Work to complete: Write out the data that follows. Keep every character unchanged.
_____
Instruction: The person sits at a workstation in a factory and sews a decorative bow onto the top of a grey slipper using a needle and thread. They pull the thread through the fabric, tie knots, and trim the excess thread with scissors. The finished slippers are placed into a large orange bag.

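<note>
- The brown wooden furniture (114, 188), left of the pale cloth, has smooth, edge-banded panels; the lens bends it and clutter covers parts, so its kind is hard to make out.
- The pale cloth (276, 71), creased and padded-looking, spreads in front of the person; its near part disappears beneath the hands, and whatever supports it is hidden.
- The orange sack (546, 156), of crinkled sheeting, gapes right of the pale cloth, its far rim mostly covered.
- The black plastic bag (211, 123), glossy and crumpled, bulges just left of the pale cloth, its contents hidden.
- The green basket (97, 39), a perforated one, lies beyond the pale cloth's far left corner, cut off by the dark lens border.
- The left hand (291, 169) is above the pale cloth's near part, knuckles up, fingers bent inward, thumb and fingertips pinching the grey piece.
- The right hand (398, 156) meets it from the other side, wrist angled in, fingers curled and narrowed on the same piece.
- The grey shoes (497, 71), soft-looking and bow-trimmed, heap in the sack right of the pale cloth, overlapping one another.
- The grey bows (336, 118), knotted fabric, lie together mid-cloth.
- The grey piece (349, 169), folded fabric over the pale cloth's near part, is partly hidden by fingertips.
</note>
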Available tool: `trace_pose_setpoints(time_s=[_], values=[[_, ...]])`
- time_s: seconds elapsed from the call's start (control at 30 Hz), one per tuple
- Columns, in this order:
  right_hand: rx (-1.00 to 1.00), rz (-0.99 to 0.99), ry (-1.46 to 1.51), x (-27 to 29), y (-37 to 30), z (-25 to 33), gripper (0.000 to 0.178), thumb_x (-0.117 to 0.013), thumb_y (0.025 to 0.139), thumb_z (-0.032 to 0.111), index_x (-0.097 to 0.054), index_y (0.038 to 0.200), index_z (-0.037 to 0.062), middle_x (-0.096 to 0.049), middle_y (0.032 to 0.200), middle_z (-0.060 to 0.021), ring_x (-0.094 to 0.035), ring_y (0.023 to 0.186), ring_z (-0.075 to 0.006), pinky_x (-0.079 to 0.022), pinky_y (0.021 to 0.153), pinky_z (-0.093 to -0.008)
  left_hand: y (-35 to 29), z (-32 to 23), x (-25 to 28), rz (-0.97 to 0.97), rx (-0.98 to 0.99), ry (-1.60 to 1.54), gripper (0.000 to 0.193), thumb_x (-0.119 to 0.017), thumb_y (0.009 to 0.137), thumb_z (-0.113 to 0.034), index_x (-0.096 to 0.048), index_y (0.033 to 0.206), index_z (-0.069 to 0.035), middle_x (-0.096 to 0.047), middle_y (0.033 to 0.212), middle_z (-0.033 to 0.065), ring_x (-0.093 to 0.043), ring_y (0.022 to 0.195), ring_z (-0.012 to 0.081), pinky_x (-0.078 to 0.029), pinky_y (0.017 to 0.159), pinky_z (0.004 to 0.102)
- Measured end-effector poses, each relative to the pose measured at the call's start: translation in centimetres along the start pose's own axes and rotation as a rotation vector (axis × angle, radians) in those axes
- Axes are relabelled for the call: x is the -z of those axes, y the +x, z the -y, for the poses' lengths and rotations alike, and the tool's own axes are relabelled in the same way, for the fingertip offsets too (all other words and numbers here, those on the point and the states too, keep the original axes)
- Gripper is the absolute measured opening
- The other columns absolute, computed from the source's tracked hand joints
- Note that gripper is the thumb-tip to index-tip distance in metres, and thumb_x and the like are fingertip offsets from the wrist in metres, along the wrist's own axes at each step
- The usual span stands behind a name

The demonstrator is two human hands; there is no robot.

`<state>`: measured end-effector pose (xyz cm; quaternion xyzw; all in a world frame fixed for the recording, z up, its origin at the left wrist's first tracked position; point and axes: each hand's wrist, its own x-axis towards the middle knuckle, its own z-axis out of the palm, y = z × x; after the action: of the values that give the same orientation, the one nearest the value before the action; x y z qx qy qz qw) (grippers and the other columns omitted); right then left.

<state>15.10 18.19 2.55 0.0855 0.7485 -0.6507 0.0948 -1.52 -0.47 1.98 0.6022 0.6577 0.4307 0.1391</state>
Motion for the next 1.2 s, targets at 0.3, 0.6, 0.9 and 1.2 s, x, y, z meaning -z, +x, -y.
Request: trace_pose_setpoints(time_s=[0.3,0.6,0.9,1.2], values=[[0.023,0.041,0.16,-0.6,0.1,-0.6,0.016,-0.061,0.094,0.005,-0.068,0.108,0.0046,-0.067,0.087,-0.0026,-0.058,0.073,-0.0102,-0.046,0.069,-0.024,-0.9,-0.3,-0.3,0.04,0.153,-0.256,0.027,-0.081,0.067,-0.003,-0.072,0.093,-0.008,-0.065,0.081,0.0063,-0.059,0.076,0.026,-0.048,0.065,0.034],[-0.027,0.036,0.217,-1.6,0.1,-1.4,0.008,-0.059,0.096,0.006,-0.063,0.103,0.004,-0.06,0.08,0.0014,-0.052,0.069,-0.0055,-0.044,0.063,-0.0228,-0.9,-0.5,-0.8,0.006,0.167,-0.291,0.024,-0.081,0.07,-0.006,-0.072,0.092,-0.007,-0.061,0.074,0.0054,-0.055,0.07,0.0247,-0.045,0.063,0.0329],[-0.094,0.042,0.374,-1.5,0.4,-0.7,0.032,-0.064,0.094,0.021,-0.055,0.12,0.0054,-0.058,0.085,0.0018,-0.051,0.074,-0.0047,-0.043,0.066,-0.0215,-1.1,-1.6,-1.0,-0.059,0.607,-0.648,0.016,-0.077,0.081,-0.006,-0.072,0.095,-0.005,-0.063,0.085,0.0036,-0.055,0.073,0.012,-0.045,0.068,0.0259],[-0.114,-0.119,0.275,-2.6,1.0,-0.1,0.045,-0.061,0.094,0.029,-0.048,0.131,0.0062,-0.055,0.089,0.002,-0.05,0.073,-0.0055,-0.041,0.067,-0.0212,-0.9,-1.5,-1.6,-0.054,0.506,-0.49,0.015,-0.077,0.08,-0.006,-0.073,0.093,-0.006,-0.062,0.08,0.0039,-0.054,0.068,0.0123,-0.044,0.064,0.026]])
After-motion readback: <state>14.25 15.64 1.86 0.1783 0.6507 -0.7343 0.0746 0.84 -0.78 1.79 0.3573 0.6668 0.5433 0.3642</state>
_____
Solution below:
Instruction: The person sits at a workstation in a factory and sews a decorative bow onto the top of a grey slipper using a needle and thread. They pull the thread through the fabric, tie knots, and trim the excess thread with scissors. The finished slippers are placed into a large orange bag.

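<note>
- The brown wooden furniture (114, 188), left of the pale cloth, has smooth, edge-banded panels; the lens bends it and clutter covers parts, so its kind is hard to make out.
- The pale cloth (276, 71), creased and padded-looking, spreads in front of the person; its near part disappears beneath the hands, and whatever supports it is hidden.
- The orange sack (546, 156), of crinkled sheeting, gapes right of the pale cloth, its far rim mostly covered.
- The black plastic bag (211, 123), glossy and crumpled, bulges just left of the pale cloth, its contents hidden.
- The green basket (97, 39), a perforated one, lies beyond the pale cloth's far left corner, cut off by the dark lens border.
- The left hand (291, 169) is above the pale cloth's near part, knuckles up, fingers bent inward, thumb and fingertips pinching the grey piece.
- The right hand (398, 156) meets it from the other side, wrist angled in, fingers curled and narrowed on the same piece.
- The grey shoes (497, 71), soft-looking and bow-trimmed, heap in the sack right of the pale cloth, overlapping one another.
- The grey bows (336, 118), knotted fabric, lie together mid-cloth.
- The grey piece (349, 169), folded fabric over the pale cloth's near part, is partly hidden by fingertips.
</note>
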Available tool: `trace_pose_setpoints(time_s=[_], values=[[_, ...]])`
- time_s: seconds elapsed from the call's start (control at 30 Hz), one per tuple
- Columns, in this order:
  right_hand: rx (-1.00 to 1.00), rz (-0.99 to 0.99), ry (-1.46 to 1.51), x (-27 to 29), y (-37 to 30), z (-25 to 33), gripper (0.000 to 0.178), thumb_x (-0.117 to 0.013), thumb_y (0.025 to 0.139), thumb_z (-0.032 to 0.111), index_x (-0.097 to 0.054), index_y (0.038 to 0.200), index_z (-0.037 to 0.062), middle_x (-0.096 to 0.049), middle_y (0.032 to 0.200), middle_z (-0.060 to 0.021), ring_x (-0.094 to 0.035), ring_y (0.023 to 0.186), ring_z (-0.075 to 0.006), pinky_x (-0.079 to 0.022), pinky_y (0.021 to 0.153), pinky_z (-0.093 to -0.008)
  left_hand: y (-35 to 29), z (-32 to 23), x (-25 to 28), rz (-0.97 to 0.97), rx (-0.98 to 0.99), ry (-1.60 to 1.54), gripper (0.000 to 0.193), thumb_x (-0.119 to 0.017), thumb_y (0.009 to 0.137), thumb_z (-0.113 to 0.034), index_x (-0.096 to 0.048), index_y (0.033 to 0.206), index_z (-0.069 to 0.035), middle_x (-0.096 to 0.047), middle_y (0.033 to 0.212), middle_z (-0.033 to 0.065), ring_x (-0.093 to 0.043), ring_y (0.022 to 0.195), ring_z (-0.012 to 0.081), pinky_x (-0.078 to 0.029), pinky_y (0.017 to 0.159), pinky_z (0.004 to 0.102)
- Measured end-effector poses, each relative to the pose measured at the call's start: translation in centimetres along the start pose's own axes and rotation as a rotation vector (axis × angle, radians) in those axes
- Axes are relabelled for the call: x is the -z of those axes, y the +x, z the -y, for the poses' lengths and rotations alike, and the tool's own axes are relabelled in the same way, for the fingertip offsets too (all other words and numbers here, those on the point and the states too, keep the original axes)
- Gripper is the absolute measured opening
- The other columns absolute, computed from the source's tracked hand joints
- Note that gripper is the thumb-tip to index-tip distance in metres, and thumb_x and the like are fingertip offsets from the wrist in metres, along the wrist's own axes at each step
- The usual span stands behind a name

The demonstrator is two human hands; there is no robot.

`<state>`: measured end-effector pose (xyz cm; quaternion xyzw; all in a world frame fixed for the recording, z up, its origin at the left wrist's first tracked position; point and axes: each hand's wrist, its own x-axis towards the middle knuckle, its own z-axis out of the palm, y = z × x; after the action: of the values that give the same orientation, the one nearest the value before the action; x y z qx qy qz qw) (grippers and the other columns omitted); right then left.

<state>15.10 18.19 2.55 0.0855 0.7485 -0.6507 0.0948 -1.52 -0.47 1.98 0.6022 0.6577 0.4307 0.1391</state>
Motion for the next 1.2 s, targets at 0.3, 0.6, 0.9 and 1.2 s, x, y, z meaning -z, +x, -y.
Request: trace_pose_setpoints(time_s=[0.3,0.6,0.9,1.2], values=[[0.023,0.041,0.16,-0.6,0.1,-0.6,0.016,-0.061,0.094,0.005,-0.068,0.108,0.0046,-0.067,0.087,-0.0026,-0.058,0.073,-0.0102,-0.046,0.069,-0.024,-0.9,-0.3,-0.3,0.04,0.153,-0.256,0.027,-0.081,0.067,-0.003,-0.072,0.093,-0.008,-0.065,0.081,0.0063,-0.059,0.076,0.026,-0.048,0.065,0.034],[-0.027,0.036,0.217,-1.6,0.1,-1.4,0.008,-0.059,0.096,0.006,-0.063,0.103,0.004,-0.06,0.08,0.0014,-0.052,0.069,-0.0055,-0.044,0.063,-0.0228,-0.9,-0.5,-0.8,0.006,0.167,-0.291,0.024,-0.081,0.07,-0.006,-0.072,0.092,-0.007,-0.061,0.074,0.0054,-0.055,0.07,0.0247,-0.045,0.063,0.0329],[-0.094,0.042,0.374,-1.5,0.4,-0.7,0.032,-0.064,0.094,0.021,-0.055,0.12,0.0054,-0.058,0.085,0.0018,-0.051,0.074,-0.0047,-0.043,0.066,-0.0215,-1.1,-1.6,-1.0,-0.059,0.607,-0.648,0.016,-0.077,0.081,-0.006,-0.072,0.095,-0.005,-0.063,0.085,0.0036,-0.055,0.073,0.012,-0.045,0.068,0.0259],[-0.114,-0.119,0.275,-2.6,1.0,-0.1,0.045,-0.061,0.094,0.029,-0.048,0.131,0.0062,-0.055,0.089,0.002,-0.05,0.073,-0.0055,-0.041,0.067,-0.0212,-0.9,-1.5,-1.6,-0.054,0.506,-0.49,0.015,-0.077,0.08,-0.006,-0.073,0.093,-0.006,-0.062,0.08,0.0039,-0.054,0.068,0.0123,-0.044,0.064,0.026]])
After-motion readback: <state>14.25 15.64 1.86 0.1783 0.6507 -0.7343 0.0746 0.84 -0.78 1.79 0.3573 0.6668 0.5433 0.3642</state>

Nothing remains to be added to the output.